» **Exercise**:
Repeat only the lines below from the one containing "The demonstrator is" through the one containing "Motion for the", inclusive, exactly as written.
*** Extracted records ***
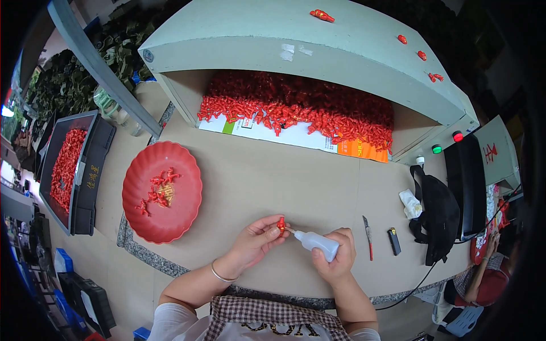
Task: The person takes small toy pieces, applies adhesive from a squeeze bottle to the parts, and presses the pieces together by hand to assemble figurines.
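Note:
Between the fingertips of my left hand (257, 238) is a small red figurine (281, 225), held upright near the middle of the table. My right hand (339, 254) grips a translucent white squeeze bottle (318, 244), tilted so its thin nozzle points left to the figurine. The nozzle tip is at or very near the figurine; whether it touches I cannot tell. Left of my hands lies a scalloped red plate (190, 213) with several red figurines (158, 195) on it.
A pale green cabinet (239, 54) at the back holds a heap of red pieces (307, 111). At right lie a craft knife (368, 238), a lighter (394, 241), crumpled tissue (410, 203) and a black bag (441, 216). A grey crate (85, 182) stands left. Another person (483, 278) sits at far right.

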Motion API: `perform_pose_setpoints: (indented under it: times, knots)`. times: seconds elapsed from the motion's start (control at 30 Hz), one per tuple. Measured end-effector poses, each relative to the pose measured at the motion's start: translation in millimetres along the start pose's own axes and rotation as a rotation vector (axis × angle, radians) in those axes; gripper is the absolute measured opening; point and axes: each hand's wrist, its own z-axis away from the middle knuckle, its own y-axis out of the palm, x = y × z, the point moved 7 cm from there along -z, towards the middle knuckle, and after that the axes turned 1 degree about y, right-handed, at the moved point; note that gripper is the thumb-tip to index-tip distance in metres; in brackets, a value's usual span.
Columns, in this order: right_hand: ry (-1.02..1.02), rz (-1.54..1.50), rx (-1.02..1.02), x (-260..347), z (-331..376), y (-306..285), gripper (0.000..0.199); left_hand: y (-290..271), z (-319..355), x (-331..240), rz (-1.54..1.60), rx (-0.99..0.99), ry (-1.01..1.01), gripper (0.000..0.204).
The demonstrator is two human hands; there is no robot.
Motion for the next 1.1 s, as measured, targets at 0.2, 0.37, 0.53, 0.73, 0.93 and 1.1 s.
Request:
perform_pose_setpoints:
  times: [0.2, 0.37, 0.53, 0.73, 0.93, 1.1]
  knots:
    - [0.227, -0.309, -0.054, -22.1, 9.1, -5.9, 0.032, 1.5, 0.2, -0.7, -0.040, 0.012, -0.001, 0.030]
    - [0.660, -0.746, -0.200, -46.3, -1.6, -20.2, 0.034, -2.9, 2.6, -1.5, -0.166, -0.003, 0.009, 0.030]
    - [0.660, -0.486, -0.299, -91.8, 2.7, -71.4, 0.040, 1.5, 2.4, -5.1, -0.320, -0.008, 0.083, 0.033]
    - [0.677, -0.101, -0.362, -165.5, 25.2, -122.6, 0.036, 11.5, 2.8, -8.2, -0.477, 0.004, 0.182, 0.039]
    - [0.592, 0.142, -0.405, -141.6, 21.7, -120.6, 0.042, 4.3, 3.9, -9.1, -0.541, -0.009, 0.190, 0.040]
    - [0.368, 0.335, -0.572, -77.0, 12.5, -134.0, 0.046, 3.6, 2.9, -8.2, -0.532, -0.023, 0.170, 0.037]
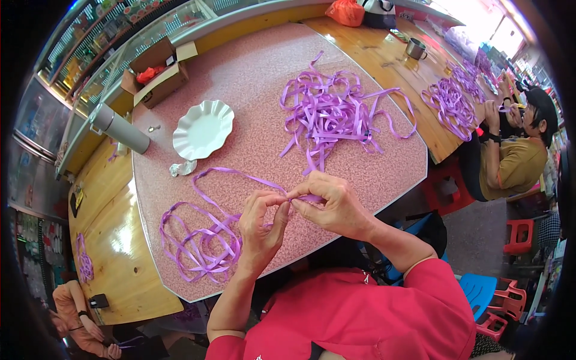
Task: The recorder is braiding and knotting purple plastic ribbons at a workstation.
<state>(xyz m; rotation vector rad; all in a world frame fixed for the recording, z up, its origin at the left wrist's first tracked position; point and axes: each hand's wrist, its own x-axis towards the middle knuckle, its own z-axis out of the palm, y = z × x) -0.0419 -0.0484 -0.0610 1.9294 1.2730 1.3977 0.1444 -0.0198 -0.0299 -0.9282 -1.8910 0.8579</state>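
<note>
Over the near part of the pink speckled tabletop (pixel 252 54), my left hand (pixel 264 225) and my right hand (pixel 333 204) meet fingertip to fingertip. Both pinch one purple ribbon (pixel 240 174) where the hands come together; the exact spot is covered by the fingers. From there the ribbon runs left in a loop toward a loose coil of purple ribbon (pixel 198 243) beside my left hand. A large tangled heap of purple ribbons (pixel 330 108) lies beyond my right hand, its lower strands reaching close to that hand.
A white scalloped plate (pixel 204 129), a crumpled foil piece (pixel 183 168), a grey bottle (pixel 120 129) and an opened cardboard box (pixel 159 84) stand at left. A metal mug (pixel 415 48) and more ribbon (pixel 450 105) are at far right. Two other people handle ribbon nearby.
</note>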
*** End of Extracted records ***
» **The answer**:
The demonstrator is two human hands; there is no robot.
Motion for the next 1.1 s, as measured, targets at 0.2, 0.37, 0.53, 0.73, 0.93 and 1.1 s.

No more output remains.